_DATA SHOWN_
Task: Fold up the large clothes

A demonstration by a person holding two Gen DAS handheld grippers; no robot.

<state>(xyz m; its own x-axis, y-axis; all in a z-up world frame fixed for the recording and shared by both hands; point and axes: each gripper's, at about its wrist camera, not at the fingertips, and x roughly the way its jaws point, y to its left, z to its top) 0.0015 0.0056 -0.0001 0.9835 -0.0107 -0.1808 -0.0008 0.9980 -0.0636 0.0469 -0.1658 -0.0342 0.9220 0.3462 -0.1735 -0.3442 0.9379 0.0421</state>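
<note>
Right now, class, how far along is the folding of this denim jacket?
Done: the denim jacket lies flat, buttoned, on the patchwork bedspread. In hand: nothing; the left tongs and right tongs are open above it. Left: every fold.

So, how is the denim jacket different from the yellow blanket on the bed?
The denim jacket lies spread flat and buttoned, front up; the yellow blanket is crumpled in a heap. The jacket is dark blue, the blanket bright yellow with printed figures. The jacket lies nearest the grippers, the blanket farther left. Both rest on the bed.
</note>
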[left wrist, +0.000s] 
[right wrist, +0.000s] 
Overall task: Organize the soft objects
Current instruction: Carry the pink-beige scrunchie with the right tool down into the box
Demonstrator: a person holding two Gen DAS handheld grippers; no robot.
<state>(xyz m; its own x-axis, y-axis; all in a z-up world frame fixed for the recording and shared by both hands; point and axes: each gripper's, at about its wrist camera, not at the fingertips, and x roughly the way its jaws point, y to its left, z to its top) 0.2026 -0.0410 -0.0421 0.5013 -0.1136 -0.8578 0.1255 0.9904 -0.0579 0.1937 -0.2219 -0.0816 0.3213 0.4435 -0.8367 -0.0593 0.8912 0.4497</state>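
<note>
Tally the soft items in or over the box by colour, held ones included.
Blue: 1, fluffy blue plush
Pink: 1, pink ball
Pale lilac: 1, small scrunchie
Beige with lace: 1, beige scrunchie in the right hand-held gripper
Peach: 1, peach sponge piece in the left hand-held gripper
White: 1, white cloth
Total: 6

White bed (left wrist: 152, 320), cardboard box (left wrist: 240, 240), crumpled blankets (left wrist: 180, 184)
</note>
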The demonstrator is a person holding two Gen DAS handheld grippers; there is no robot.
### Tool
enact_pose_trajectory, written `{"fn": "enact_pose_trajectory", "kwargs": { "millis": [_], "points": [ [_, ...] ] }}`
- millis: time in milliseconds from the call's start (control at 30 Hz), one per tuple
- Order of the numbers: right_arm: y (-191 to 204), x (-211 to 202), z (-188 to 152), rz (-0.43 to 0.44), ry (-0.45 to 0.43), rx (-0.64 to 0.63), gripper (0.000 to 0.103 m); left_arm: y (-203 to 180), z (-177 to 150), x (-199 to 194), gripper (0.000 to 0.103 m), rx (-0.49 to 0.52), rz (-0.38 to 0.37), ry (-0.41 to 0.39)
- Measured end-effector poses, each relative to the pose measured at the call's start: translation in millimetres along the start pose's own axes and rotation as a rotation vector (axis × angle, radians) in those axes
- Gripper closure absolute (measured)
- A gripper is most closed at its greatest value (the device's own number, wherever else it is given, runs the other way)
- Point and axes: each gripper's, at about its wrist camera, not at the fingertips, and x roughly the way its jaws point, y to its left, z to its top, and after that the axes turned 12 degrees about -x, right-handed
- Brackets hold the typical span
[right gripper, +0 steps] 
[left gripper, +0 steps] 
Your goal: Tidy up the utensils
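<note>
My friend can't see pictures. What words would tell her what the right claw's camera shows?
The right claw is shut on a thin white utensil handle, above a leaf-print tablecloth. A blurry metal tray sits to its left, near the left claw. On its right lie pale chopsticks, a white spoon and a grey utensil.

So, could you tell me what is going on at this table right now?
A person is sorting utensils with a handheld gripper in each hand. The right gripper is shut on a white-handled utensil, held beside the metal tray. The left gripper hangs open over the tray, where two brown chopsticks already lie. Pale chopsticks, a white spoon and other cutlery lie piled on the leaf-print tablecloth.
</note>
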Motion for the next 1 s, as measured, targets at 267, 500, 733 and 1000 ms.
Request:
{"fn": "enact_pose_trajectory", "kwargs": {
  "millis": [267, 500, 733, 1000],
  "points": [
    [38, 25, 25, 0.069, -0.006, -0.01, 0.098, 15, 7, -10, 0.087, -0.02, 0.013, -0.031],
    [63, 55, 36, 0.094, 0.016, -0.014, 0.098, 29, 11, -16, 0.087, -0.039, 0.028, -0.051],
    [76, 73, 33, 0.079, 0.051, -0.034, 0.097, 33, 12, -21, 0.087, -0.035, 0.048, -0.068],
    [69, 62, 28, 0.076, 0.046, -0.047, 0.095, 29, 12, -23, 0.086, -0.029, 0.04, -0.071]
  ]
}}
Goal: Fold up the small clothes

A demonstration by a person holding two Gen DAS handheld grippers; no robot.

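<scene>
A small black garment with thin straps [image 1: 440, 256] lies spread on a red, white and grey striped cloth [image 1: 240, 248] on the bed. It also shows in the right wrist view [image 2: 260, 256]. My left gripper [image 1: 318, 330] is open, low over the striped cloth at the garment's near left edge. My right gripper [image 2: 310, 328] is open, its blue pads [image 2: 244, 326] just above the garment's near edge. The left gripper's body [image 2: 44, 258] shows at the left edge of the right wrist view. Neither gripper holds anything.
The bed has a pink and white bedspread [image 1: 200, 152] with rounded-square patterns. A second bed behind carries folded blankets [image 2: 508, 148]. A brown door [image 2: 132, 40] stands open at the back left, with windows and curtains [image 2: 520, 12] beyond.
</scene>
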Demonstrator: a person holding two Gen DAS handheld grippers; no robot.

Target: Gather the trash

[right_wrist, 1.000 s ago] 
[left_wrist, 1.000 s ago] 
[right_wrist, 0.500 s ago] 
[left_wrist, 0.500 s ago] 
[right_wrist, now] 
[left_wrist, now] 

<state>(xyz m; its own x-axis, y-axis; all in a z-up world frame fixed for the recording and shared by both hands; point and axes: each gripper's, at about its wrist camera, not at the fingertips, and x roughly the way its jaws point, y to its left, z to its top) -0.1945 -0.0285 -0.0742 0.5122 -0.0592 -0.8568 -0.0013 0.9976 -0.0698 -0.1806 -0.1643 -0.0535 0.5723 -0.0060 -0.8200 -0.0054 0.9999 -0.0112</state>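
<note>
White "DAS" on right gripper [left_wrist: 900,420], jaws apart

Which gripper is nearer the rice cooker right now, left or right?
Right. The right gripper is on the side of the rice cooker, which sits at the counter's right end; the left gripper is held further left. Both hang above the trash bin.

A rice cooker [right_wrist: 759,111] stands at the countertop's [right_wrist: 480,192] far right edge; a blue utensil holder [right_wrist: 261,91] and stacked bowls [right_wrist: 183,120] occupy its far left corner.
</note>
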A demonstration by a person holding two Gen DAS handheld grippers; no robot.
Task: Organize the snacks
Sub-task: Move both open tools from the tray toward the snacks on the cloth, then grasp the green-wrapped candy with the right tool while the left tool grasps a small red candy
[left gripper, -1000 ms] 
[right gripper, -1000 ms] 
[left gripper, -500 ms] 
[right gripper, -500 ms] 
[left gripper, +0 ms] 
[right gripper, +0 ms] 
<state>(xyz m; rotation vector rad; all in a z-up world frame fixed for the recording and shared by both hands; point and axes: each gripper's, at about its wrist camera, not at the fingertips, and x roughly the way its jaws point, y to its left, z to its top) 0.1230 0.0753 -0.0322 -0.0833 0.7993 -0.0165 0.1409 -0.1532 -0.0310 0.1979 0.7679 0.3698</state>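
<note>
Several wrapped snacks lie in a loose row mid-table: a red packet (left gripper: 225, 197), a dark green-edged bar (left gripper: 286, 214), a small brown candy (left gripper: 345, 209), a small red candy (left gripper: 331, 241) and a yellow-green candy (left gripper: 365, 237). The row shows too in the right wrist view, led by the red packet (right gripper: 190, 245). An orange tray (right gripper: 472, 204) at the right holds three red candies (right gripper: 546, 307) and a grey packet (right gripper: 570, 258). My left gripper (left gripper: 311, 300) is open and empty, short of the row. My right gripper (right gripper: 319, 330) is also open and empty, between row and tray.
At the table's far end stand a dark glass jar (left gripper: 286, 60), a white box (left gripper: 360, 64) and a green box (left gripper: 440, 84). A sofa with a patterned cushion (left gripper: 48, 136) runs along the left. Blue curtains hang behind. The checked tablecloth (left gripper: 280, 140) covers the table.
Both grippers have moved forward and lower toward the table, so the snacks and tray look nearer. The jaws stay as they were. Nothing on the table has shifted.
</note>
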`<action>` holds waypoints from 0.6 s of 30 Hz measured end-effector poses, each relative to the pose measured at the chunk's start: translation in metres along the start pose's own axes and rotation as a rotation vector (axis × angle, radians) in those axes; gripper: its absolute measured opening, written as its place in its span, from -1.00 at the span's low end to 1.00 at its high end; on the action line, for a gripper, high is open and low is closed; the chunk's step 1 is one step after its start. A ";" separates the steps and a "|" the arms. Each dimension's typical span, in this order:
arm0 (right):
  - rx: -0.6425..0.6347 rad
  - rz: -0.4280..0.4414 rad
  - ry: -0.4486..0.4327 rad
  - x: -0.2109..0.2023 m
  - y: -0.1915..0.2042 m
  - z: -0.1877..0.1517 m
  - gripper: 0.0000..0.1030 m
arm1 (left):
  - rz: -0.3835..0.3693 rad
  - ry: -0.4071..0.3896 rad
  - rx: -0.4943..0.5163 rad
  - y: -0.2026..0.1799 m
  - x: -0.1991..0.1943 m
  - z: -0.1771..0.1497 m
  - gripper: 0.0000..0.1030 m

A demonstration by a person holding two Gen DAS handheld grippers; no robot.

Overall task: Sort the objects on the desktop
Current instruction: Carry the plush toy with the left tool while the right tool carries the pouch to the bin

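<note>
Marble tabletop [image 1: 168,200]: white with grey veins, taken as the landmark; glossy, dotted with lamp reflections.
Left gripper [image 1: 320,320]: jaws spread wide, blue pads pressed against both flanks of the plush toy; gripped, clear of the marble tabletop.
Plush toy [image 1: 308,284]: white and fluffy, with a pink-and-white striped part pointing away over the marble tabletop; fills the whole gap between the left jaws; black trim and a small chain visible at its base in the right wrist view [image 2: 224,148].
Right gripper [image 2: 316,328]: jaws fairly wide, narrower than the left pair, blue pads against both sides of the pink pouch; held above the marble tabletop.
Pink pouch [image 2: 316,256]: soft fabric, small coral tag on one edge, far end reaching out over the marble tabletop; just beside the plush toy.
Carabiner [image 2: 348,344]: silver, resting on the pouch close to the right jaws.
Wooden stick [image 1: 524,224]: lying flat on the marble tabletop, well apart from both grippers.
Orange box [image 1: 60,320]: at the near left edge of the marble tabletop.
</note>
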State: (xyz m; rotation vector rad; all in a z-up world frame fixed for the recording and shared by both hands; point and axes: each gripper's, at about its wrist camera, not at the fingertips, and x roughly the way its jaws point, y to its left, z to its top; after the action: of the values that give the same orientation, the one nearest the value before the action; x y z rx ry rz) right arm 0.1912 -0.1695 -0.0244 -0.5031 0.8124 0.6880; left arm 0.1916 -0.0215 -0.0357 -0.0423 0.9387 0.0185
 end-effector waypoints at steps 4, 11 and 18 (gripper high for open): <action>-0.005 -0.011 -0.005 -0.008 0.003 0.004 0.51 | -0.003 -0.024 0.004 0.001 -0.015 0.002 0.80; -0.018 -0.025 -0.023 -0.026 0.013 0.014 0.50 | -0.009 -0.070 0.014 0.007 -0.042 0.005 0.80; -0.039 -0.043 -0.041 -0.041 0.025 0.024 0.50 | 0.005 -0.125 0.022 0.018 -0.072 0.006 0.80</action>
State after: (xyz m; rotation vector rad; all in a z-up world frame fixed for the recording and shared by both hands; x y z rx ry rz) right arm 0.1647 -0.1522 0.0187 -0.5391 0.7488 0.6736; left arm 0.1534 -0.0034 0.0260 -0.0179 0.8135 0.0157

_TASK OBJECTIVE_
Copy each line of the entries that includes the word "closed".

_RESPONSE TO THIS TASK_
- A gripper is most closed at its greatest value (the device's own number, wherever else it is given, runs the other way)
`<action>` holds waypoints from 0.6 s of 30 Hz measured end-effector poses, each relative to the pose measured at the chunk's start: translation in metres along the start pose's own axes and rotation as a rotation vector (axis × angle, radians) in those axes; gripper: its absolute measured opening, written as its place in its span, from -1.00 at the span's low end to 1.00 at its high end; on the action line, for a gripper, high is open and low is closed; the chunk's step 1 is one step after its start. A ";" separates the steps and a "|" the arms. Each dimension's typical span, in this order:

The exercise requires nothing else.